There would have been cost savings associated with going with AppScan but we decided, because the state was not going that way, that we were not going that way either.

I would absolutely recommend Veracode. I've suggested to one of the larger agencies that they implement the solution and that they come to see what we've experienced and how we use the tool.

I really like Veracode. That is one of the reasons that we brought them onboard ten years ago. Of course, they were new back then. The different aspects of the offerings that Veracode provides to their customers are somewhat unique and, right now, I couldn't ask another thing from them.

We have approximately 30 Java developers and four or five testers. There are also project managers using it. We have one person who manages running of the scans and that person might have one or two other people to help.

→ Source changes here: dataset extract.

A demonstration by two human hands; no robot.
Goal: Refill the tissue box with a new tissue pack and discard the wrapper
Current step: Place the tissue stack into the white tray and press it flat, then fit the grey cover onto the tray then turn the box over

We haven't really been utilizing it to its full potential. We probably utilize it once or twice per quarter. We are planning to increase the capacity that we've purchased. However, we're getting ready to elect a new governor in Ohio. With that election, things will change, according to his or her desires. Right now, we're in a holding pattern waiting for November to come and go.

In terms of integrating the solution into our existing software development lifecycle, because we started so long ago - before the software development lifecycle was fully implemented - we were doing Veracode testing just because it was a good idea. Then we actually developed a lifecycle. We got into scrums and it just naturally worked its way in, so when we actually hired a testing group, Veracode was already a part of the process.